Comment former à la démarche palliative en maison de retraite

Acteurs de l'écosystème Alzheimer

Date de rédaction :
15 juin 2016

« La mort en EHPAD (établissements d’hébergement pour personnes âgées dépendantes) reste majoritairement un sujet tabou : il suffit pour s’en convaincre d’entendre comment sont organisés les départs de corps défunts dans les établissements », témoignent Jean-Marie Gomas, de l’unité Douleur chronique et soins palliatifs à l’hôpital Sainte-Périne (Assistance publique-Hôpitaux de Paris) et ses collègues, qui ont proposé aux EHPAD (établissements d’hébergement pour personnes âgées dépendantes) du groupe Domus VI un kit méthodologique sur la démarche palliative. « Il a été montré que la toilette mortuaire nécessitait une vraie formation et un soutien institutionnel. Aucun protocole, aucune procédure ne pourra jamais remplacer la nécessaire réflexion partagée (du directeur à l’agent d’entretien) sur ce sujet qui nous concerne tous ».  Mais « le préalable indispensable à toute démarche palliative est un travail des professionnels sur eux-mêmes, sur leurs pratiques, sur leurs compétences et peut-être même sur l’acceptation de leurs limites. Ce serait une hypocrisie et un grand danger pour les équipes de faire croire que toutes les situations palliatives (de plus en plus complexes) rencontrées en EHPAD peuvent être traitées sur place, compte tenu des moyens disponibles ? Là encore, les soignants ont à faire un effort pour “passer la main” à d’autres, sans se sentir “dépossédés” de “leur” résident.

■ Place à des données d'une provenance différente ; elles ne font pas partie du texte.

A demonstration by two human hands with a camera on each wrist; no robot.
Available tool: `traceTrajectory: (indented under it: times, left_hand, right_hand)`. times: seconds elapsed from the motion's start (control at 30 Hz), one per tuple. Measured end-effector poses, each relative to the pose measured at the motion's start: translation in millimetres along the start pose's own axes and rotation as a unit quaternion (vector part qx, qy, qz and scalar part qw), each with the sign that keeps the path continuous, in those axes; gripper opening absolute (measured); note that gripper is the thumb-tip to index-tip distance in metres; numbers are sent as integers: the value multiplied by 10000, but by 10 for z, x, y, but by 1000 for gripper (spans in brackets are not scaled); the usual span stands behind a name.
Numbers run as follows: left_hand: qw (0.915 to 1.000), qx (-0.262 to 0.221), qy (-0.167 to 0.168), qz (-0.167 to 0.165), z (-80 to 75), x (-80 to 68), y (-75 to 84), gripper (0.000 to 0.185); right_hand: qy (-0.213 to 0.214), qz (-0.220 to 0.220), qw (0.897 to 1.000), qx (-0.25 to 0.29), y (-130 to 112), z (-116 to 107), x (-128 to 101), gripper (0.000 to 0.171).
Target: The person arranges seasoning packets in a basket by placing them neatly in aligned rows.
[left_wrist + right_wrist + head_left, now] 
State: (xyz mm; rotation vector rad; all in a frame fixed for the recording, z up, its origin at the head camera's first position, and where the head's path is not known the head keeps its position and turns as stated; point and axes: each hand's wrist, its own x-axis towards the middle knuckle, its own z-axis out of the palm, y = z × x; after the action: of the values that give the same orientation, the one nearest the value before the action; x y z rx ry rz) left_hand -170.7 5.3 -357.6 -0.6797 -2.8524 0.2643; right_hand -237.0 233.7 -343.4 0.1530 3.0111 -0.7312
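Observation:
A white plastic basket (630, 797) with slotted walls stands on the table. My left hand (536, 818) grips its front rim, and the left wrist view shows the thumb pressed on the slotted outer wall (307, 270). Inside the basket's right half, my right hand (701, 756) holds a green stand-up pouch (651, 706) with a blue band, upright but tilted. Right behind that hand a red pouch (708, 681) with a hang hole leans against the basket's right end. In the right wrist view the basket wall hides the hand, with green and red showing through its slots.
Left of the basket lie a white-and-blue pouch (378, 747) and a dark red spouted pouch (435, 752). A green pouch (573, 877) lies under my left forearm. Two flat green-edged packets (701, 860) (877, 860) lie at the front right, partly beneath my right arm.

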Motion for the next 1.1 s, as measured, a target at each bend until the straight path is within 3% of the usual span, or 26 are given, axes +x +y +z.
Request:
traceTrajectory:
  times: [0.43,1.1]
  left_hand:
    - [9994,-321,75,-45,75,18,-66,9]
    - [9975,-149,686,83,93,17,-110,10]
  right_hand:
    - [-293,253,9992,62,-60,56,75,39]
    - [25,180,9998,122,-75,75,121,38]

Il n’est pas facile d’accepter d’accompagner quelqu’un vers la mort quand on est immergé en permanence dans une culture du “guérir” à tout prix… » Montaigne (1533-1592) décrivait ainsi l’importance de l’accompagnement de la fin de vie  : « J’ai vu plusieurs mourants bien tristement assiégés de tout ce cérémonial, cette foule les étouffe. C’est contre le devoir et c’est un témoignage de peu d’affection et de peu de soin de vous laisser mourir en repos, l’un tourmente vos yeux, l’autre vos oreilles, l’autre la bouche. Il n’y a pas de sens ni de membre qu’on ne vous fracasse. Le cœur vous serre de pitié d’entendre les plaintes des amis, et de dépit peut-être d’entendre certaines plaintes feintes et masquées. Qui a toujours eu le cœur tendre, affaibli, l’a encore plus. Il lui faut en une si grande nécessité une main douce et conforme à son sentiment, pour le gratter justement là où il lui cuit, ou bien qu’on n’y touche pas du tout. Si nous avons besoin d’une sage-femme pour nous mettre au monde, nous avons bien besoin d’un homme encore plus sage pour nous en faire sortir. »

Gomas JM et al. Comment former à la démarche palliative en EHPAD ? Rev Gériatr 2016 ; 41(5) : 287-291. Mai 2016. www.revuedegeriatrie.fr. Montaigne M. in Essais, Livre III. Les Éditions de Londres.